» **The task**:
Apart from the pictures, which must be omitted, restate the data exactly.

--- Material provided ---

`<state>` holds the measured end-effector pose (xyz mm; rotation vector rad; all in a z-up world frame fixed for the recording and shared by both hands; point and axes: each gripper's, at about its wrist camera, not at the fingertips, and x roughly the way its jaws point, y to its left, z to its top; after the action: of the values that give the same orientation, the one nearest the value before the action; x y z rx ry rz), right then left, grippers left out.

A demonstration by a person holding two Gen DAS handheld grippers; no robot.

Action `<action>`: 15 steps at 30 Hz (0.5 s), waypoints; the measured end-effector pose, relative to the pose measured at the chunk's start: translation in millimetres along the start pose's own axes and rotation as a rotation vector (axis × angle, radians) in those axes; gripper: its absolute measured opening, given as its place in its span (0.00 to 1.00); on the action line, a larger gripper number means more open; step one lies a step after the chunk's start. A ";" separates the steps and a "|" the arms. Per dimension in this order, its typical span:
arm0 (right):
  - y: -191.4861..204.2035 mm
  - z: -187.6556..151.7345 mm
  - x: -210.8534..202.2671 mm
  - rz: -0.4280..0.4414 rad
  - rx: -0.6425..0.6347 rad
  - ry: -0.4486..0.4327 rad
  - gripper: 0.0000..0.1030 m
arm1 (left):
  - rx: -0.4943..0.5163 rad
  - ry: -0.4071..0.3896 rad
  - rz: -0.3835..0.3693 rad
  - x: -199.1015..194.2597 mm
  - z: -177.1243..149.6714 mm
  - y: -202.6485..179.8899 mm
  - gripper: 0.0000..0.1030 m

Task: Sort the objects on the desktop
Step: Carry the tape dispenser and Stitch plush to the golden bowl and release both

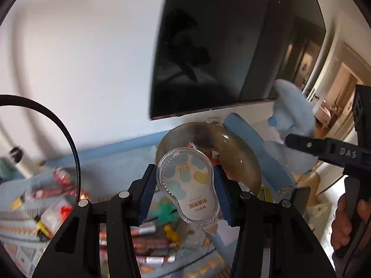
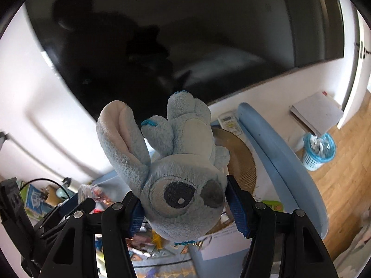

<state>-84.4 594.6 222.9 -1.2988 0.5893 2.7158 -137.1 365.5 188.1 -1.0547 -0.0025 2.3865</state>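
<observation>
Tilting downward over a cluttered worktop (image 1: 143,148), both claws are raised above it, each closed on something. The left claw (image 1: 185,192) has its blue ribbed pads pressed on either side of a clear plastic correction tape dispenser (image 1: 187,187), which stands upright between them, its wide rounded end up and its narrow tip pointing down toward the camera; inside the shell a white label carries pale blue, teal and yellow cloud shapes and orange lettering. The right claw (image 2: 185,208) grips a light blue plush toy (image 2: 178,173) by the head, squeezed between the pads, with one large embroidered dark eye and a grey nose facing the camera, a long ear with a pale inner lining sticking up to the left, and the small body and limbs held away from the lens. In the left wrist view the right claw's black finger comes in from the right edge with the plush on its tip, and a bare hand (image 1: 343,222) wraps the handle below. That view alone shows the blurred litter of red-wrapped items and yellow bits on the patterned mat, plus a brownish glass plate (image 1: 241,153) just behind the dispenser. The right wrist view alone shows a wooden floor, a white basket lined with a blue bag (image 2: 317,148) and a grey box (image 2: 317,113). A dark wall-mounted screen (image 2: 162,34) fills the upper part of both views.
</observation>
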 end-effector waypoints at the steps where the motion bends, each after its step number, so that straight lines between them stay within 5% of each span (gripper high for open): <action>1: -1.7 3.3 10.9 -0.006 0.003 0.020 0.60 | 0.009 0.009 -0.004 7.9 3.1 -2.4 0.45; 8: 0.5 15.1 70.1 -0.053 -0.017 0.104 0.61 | 0.043 0.065 -0.043 70.8 20.8 -13.0 0.45; 11: -0.7 14.1 91.6 -0.086 -0.030 0.140 0.65 | 0.019 0.119 -0.077 97.6 21.8 -12.1 0.64; 15: -10.5 10.5 93.4 -0.069 -0.003 0.155 0.70 | -0.049 0.162 -0.099 113.6 14.8 -1.2 0.64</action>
<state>-149.5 599.2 154.4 -1.5105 0.5423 2.5788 -210.0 422.4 120.5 -1.2394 -0.0549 2.2168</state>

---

» **Exercise response**:
`<state>` holds the measured end-effector pose (xyz mm; rotation vector rad; all in a z-up world frame fixed for the recording and shared by both hands; point and axes: each gripper's, at about its wrist camera, not at the fingertips, and x roughly the way its jaws point, y to its left, z to its top; after the action: of the values that give the same orientation, the one nearest the value before the action; x y z rx ry rz), right then left, grippers left out.

A demonstration by a person holding two Gen DAS handheld grippers; no robot.

Action `<action>`: 15 steps at 30 Hz (0.5 s), waypoints; the measured end-effector pose, relative to the pose measured at the chunk's start: translation in millimetres along the start pose's own axes and rotation as a rotation vector (axis × angle, radians) in those axes; gripper: its absolute measured opening, given as its place in its span (0.00 to 1.00); on the action line, a larger gripper number means more open; step one lies a step after the chunk's start. A ";" separates the steps and a "|" the arms. Per dimension in this order, its typical span:
arm0 (right):
  - y: -191.4861..204.2035 mm
  - z: -187.6556..151.7345 mm
  - x: -210.8534..202.2671 mm
  - rz: -0.4280..0.4414 rad
  - rx: -0.6425..0.6347 rad
  - ry: -0.4486..0.4327 rad
  - gripper: 0.0000..0.1030 m
arm1 (left):
  - rx: -0.4943..0.5163 rad
  - ry: -0.4071..0.3896 rad
  - rz: -0.3835..0.3693 rad
  - x: -199.1015..194.2597 mm
  - z: -177.1243..149.6714 mm
  - y: -202.6485..179.8899 mm
  - gripper: 0.0000..0.1030 m

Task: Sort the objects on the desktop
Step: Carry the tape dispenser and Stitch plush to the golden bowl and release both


<state>-84.4 594.6 222.9 -1.2988 0.5893 2.7158 -137.1 365.5 188.1 -1.0547 -0.0025 2.3865</state>
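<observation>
Tilting downward over a cluttered worktop (image 1: 143,148), both claws are raised above it, each closed on something. The left claw (image 1: 185,192) has its blue ribbed pads pressed on either side of a clear plastic correction tape dispenser (image 1: 187,187), which stands upright between them, its wide rounded end up and its narrow tip pointing down toward the camera; inside the shell a white label carries pale blue, teal and yellow cloud shapes and orange lettering. The right claw (image 2: 185,208) grips a light blue plush toy (image 2: 178,173) by the head, squeezed between the pads, with one large embroidered dark eye and a grey nose facing the camera, a long ear with a pale inner lining sticking up to the left, and the small body and limbs held away from the lens. In the left wrist view the right claw's black finger comes in from the right edge with the plush on its tip, and a bare hand (image 1: 343,222) wraps the handle below. That view alone shows the blurred litter of red-wrapped items and yellow bits on the patterned mat, plus a brownish glass plate (image 1: 241,153) just behind the dispenser. The right wrist view alone shows a wooden floor, a white basket lined with a blue bag (image 2: 317,148) and a grey box (image 2: 317,113). A dark wall-mounted screen (image 2: 162,34) fills the upper part of both views.
</observation>
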 end-effector waypoints at the steps where the motion bends, each after its step number, so that straight lines between them stay within 5% of each span (gripper high for open): <action>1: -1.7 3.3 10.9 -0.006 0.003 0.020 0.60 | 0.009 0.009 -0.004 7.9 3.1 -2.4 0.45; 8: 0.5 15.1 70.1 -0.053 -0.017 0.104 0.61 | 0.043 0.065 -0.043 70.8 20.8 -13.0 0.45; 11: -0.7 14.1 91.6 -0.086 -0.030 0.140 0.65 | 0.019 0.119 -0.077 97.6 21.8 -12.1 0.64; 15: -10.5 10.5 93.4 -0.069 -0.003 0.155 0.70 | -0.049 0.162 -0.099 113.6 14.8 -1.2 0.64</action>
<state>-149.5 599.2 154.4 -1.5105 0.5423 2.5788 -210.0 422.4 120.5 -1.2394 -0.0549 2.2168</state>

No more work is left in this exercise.